Our college has had furloughs. Income for a college is not steady – most of it comes in September and January – and there are many jobs that have little to do with no students around (e.g., student activities).
It’s saved money, and the expect to bring people back in August.
In most recessions, something structural is wrong, and nobody feels confident predicting what or when the solution will appear. This time is different because the cause is clearly defined. Though opinions differ on how and when the pandemic will end, it will definitely end.
If you believe that a knockout punch will restore business as usual before structural problems set in, then furloughs make sense.
I personally think that think we’re about 1-2 months away from widespread mortgage defaults, and that poses an enormous risk of adding a financial crisis on top of the economic crisis, similar to what happened in 2008.
Rich capitalists can try to glad-hand and bright-side this situation all they want. They can strong-arm businesses and workers into opening back up again, but if consumers are afraid to participate, then they’re only making things worse.
I agree with that comment and the previous one. Which boils down practically IMO to, ‘spreading the pain’ is definitely something that individual employers should consider, but if the idea is “but they’ll never do that, so ‘we’ have to force all of them to do it”, it probably won’t work. There will be too many cases where the outcome of 1 is ‘tend to lose the best people’ and the result of 2 is slowing down creative destruction that’s for society’s good in the long run.
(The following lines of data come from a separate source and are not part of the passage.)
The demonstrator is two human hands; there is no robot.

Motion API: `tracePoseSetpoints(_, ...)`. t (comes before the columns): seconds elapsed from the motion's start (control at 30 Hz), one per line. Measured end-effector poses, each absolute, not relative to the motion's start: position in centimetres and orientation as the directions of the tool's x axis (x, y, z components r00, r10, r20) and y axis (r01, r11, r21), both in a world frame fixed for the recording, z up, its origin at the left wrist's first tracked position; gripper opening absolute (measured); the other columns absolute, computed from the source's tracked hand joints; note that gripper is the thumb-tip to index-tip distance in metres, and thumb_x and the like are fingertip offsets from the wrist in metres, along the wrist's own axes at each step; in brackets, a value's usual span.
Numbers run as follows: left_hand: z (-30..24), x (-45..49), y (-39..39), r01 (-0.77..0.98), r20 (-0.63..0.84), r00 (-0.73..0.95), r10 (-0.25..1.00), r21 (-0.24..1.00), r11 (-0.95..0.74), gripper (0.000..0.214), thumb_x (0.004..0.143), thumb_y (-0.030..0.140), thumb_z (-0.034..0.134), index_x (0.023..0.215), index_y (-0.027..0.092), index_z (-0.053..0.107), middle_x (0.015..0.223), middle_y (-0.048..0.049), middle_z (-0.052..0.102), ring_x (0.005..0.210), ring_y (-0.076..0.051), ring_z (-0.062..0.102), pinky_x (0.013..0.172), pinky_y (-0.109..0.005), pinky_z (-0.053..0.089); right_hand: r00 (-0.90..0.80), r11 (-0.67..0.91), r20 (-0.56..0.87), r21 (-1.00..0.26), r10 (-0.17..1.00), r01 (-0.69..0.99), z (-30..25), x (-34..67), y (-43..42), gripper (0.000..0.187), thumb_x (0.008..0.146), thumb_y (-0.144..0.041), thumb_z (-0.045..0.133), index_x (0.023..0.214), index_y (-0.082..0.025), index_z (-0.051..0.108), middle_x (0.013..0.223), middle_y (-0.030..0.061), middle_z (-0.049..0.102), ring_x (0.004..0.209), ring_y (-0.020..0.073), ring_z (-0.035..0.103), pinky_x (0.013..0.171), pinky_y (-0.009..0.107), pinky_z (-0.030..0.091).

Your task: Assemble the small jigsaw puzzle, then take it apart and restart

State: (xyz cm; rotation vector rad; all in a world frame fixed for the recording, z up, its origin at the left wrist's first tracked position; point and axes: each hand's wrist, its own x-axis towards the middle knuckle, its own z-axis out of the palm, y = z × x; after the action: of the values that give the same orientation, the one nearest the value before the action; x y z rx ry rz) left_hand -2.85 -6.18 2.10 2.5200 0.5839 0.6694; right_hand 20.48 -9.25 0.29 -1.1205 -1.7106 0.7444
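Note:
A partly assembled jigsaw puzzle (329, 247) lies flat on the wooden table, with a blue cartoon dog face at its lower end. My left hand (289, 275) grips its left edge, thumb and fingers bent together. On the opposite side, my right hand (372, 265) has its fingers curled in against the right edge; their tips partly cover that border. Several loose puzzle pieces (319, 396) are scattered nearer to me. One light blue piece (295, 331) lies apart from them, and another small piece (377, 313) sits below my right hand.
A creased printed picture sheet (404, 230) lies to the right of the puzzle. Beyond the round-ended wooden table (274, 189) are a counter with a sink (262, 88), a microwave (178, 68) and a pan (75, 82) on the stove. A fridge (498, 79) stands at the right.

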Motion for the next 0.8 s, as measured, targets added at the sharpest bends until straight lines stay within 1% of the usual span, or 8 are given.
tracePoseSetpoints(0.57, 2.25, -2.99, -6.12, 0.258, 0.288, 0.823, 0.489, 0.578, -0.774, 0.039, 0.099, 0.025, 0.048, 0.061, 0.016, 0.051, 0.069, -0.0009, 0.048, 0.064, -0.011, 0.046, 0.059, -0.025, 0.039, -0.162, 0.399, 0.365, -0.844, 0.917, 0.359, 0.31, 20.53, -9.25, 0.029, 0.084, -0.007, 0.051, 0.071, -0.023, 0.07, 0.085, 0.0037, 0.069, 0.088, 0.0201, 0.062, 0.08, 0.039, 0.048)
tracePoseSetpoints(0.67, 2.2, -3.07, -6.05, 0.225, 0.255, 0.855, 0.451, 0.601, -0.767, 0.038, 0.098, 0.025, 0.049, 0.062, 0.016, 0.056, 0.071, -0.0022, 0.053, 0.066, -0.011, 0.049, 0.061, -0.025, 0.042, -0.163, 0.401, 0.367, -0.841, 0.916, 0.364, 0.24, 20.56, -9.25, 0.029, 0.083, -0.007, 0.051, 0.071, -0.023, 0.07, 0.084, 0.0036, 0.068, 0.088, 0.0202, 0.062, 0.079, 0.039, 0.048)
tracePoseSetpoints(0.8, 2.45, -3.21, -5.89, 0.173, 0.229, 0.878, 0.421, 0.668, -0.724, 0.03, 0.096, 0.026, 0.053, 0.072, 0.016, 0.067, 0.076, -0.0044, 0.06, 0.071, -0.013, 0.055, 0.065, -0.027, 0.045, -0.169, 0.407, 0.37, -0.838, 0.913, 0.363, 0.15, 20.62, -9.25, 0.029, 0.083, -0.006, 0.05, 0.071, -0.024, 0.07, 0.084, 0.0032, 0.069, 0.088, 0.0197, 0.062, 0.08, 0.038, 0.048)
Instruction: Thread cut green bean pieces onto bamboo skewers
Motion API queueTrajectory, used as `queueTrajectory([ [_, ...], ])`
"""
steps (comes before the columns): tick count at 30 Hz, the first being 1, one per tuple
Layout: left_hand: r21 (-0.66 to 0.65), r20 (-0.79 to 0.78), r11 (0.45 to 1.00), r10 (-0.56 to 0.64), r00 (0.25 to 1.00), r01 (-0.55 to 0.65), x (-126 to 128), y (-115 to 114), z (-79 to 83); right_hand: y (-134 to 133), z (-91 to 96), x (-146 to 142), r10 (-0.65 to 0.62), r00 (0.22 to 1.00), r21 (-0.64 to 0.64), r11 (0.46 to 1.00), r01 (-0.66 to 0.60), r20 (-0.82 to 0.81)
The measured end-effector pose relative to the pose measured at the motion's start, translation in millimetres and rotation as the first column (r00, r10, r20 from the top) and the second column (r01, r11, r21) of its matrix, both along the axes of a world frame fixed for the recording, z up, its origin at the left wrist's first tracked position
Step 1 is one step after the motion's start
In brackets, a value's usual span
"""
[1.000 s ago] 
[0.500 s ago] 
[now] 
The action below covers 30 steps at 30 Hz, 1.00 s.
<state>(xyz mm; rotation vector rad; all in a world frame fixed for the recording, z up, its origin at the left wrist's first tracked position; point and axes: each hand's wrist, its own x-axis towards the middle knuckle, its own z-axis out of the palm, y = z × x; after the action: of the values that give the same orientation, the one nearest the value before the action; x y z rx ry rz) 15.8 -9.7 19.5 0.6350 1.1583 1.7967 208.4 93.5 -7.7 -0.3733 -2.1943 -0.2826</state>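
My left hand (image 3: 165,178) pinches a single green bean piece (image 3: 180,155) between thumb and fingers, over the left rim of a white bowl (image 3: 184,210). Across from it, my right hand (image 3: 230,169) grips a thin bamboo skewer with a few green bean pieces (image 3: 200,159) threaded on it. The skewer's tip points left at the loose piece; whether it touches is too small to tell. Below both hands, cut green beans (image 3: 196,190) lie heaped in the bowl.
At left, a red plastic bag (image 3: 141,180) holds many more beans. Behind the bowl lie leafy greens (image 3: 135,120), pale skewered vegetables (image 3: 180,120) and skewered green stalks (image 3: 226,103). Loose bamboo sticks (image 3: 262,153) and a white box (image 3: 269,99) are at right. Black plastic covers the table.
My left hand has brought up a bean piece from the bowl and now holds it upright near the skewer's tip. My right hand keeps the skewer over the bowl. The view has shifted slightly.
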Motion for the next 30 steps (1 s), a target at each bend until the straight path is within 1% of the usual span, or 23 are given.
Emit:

If you could carefully and wisely force it only in special situations without those two drawbacks…but the blunt instrument of the political system can’t do that.
It can also lead to resentment, if there are some clear slackers vs. some clear overachievers, but the overachievers realize they’re taking a pay cut so the slackers can stay on.
Right, furloughs run contrary to marginal economics. You have to be in a very exceptional situation to cut your core resources without cutting the marginal ones first.
Evidently some businesses are betting that we’re in that sort of situation. But really, it’s all upside to them. For a relatively minor cost, they can persuade employees to take a pay cut without switching jobs. If things turn around quickly, they get all their experienced and loyal employees back. If not, those furloughs can easily become layoffs.